Soft corn tortillas get smothered with vegetarian refried beans then topped with chili powder-roasted shredded brussels sprouts, creamy avocado, salty feta cheese, and fresh salsa. Who says you need meat to enjoy tacos?
Prep Time10 mins
Cook Time20 mins
Total Time30 mins
Course: Main Course
Cuisine: American, Mexican
Keyword: Tacos, Vegetarian
Servings: 4
Calories: 345kcal
Author: Kelli


  • 1 lb brussels sprouts
  • 2 tsp ground cumin
  • 1 tsp chili powder
  • ½ tsp garlic powder
  • Pinch salt and pepper
  • 1 Tbsp olive oil
  • 1 15- oz can vegetarian refried beans
  • ½ cup feta or Cojita cheese
  • 1 avocado diced
  • 8 white corn tortillas
  • Salsa and any other taco toppings of choice


  • Preheat oven to 425F and line baking sheet with parchment paper.
  • While oven is preheating, slice bottoms off brussels sprouts and remove bitter outer leaves.
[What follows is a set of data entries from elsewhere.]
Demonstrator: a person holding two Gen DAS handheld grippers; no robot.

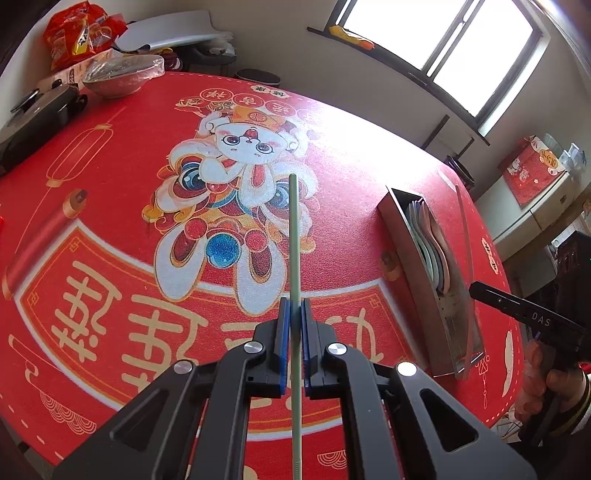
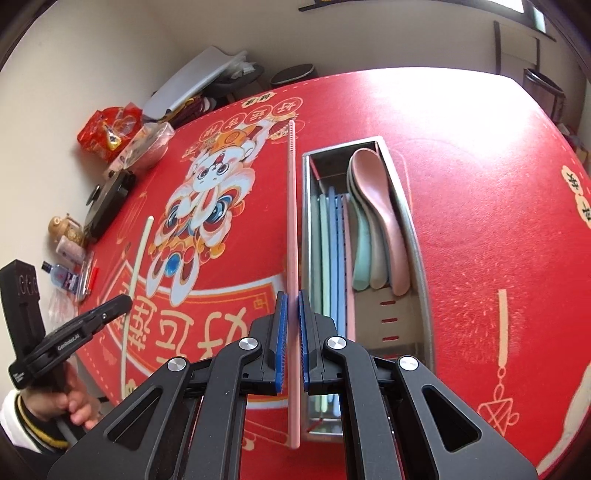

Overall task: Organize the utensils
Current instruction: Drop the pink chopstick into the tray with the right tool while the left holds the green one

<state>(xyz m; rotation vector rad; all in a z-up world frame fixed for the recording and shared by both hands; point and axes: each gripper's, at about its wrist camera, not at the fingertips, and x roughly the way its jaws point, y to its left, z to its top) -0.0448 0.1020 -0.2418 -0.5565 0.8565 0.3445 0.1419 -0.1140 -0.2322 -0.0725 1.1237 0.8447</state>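
Observation:
My left gripper [image 1: 294, 314] is shut on a pale green chopstick [image 1: 294, 236] and holds it above the red table mat, pointing away. My right gripper [image 2: 291, 306] is shut on a pink chopstick [image 2: 291, 206], held just left of the steel utensil box [image 2: 413, 229]. The box holds several chopsticks [image 2: 332, 236] on its left side and stacked spoons [image 2: 376, 206] on its right. In the left wrist view the box [image 1: 397, 236] lies to the right, with the pink chopstick [image 1: 466, 236] over it and the right gripper's body [image 1: 524, 314] beside it.
A red round table mat [image 1: 110, 206] covers the table. A covered bowl [image 1: 122, 74], red snack bags [image 1: 81, 33] and a black pan [image 1: 33, 118] stand at the far left edge. Small bottles [image 2: 66, 254] sit at the table's left edge in the right wrist view.

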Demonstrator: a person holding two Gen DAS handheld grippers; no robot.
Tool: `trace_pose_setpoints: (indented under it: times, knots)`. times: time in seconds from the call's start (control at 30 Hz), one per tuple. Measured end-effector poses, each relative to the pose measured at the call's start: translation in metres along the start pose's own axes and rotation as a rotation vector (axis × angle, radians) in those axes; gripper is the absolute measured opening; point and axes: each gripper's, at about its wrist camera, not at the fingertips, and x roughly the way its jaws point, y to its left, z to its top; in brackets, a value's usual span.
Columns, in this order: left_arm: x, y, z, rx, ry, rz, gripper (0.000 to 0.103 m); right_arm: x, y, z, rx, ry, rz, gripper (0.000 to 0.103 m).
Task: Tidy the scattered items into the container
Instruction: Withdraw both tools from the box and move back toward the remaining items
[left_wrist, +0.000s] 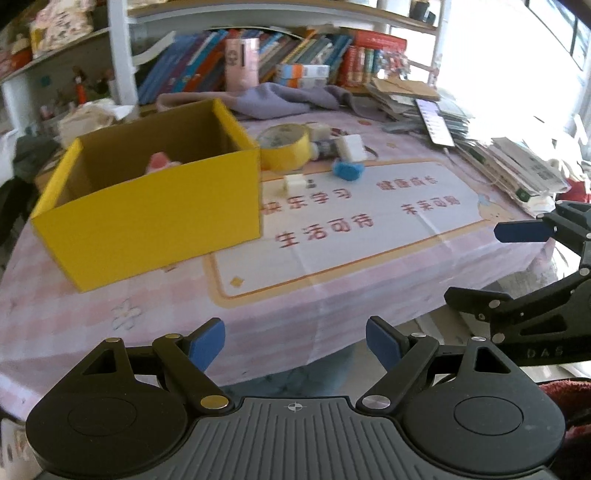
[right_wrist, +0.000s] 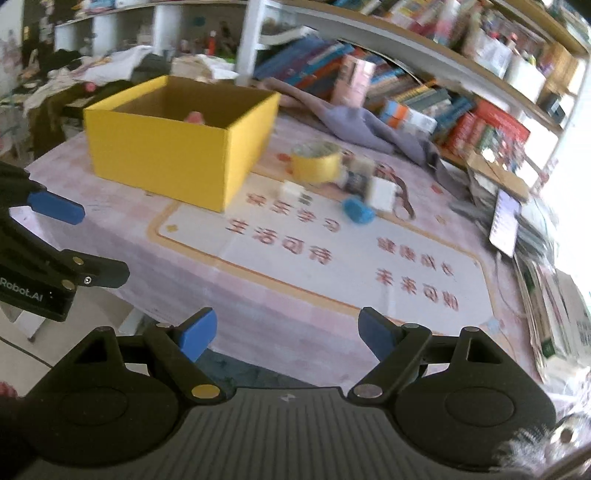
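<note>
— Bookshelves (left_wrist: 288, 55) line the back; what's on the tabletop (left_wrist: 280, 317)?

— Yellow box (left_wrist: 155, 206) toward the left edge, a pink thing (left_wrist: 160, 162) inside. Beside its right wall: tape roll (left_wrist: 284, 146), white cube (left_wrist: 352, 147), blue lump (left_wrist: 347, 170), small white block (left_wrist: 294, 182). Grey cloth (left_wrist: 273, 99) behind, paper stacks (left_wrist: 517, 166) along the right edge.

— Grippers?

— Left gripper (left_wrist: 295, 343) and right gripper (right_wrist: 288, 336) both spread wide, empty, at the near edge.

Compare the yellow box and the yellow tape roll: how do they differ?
The yellow box is rectangular with flat walls; the tape roll is a round ring. The box is far bigger and stands taller than the roll beside it. The box holds a pink item; the roll's hole looks empty. Both are yellow, open-topped, and rest on the table.
</note>
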Motion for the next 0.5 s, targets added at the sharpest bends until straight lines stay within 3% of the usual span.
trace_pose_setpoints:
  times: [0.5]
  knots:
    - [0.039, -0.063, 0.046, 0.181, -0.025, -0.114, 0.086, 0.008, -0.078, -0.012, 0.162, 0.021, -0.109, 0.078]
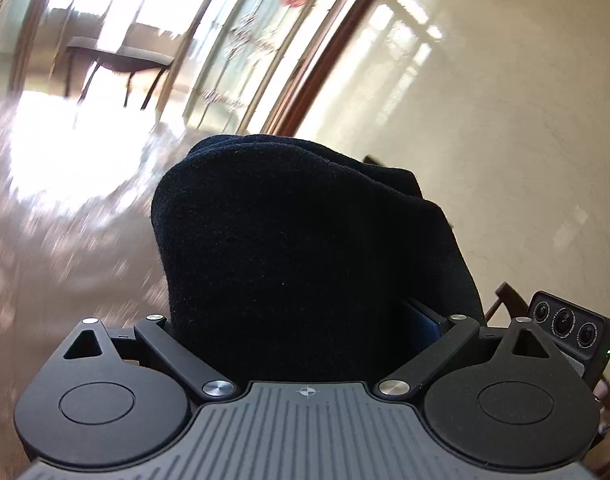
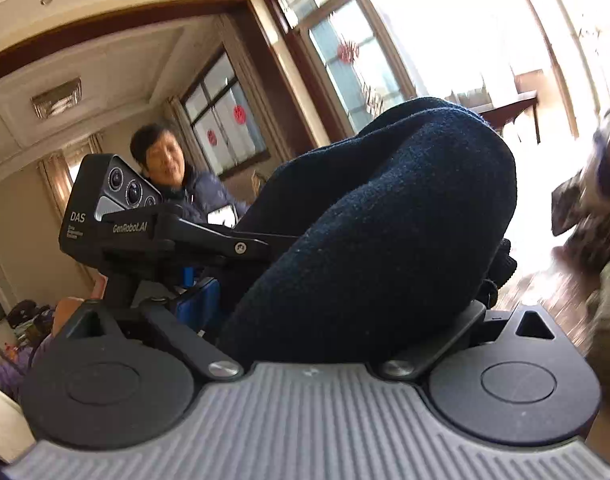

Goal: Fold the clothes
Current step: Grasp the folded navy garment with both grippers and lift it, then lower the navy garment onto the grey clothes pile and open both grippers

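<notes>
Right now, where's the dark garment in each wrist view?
Left wrist: dark garment fills the centre, bunched over the left gripper.
Right wrist: centre to right, draped over the right gripper.
Shared landmark: the other gripper unit, lower right edge in the left view, left of centre in the right.

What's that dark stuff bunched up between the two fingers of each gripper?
Dark knitted garment: it fills the left gripper in the left wrist view and the right gripper in the right wrist view.
</notes>
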`<act>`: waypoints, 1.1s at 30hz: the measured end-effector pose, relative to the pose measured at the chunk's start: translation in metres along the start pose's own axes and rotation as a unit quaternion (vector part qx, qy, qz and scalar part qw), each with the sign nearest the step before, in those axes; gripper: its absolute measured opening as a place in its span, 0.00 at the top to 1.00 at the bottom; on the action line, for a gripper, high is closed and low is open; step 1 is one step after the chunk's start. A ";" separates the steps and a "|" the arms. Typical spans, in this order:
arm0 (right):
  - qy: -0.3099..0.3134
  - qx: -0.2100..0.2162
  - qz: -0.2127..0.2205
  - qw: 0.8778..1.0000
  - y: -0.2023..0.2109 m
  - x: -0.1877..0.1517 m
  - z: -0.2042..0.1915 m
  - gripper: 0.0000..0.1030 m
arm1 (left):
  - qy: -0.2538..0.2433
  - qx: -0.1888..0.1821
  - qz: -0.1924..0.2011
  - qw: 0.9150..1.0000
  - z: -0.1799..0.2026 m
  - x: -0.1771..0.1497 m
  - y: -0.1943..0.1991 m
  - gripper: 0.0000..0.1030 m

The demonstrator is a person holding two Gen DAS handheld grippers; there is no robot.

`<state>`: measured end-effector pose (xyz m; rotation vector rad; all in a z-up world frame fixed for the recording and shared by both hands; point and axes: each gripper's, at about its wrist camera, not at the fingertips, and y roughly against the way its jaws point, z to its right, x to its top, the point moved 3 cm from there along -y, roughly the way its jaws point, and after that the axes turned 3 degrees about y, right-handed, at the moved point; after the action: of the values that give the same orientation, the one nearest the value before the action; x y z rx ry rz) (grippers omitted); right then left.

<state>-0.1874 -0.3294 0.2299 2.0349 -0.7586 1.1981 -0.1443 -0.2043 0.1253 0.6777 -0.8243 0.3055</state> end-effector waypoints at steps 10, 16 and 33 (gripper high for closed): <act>0.059 -0.101 0.109 0.987 0.132 0.068 0.013 0.04 | -0.096 -0.107 0.009 0.989 0.139 0.050 -0.063 0.04; 0.073 -0.204 0.139 0.966 0.215 0.090 0.027 0.02 | -0.093 -0.183 -0.022 0.978 0.198 0.056 -0.118 0.04; -0.067 -0.259 -0.016 0.963 0.148 0.009 0.191 0.00 | -0.054 0.070 -0.111 0.990 0.059 -0.004 -0.246 0.09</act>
<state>-0.1947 -0.5700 0.2020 1.6876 -0.9825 0.7442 -0.0581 -0.4278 0.0447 0.9156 -0.8274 0.1254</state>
Coarsely shred brussels sprouts in a food processor fitted with a slicing blade.
  • Toss shredded sprouts with olive oil, cumin, chili powder, garlic powder, salt, and pepper. Spread in an even layer on prepared baking sheet.
  • Roast brussels sprouts for 15-20 minutes, or until tender and brown. I recommend rotating the pan and stirring half way through. While brussels sprouts roast, heat refried beans in a small saucepan over medium-low heat.
  • To plate, spread refried beans over each tortilla then add shredded brussels sprouts, salsa, diced avocado, feta cheese, and any other toppings of choice. Dig in and enjoy!
  • For leftovers, I recommend storing each ingredient separate then combine at time of eating.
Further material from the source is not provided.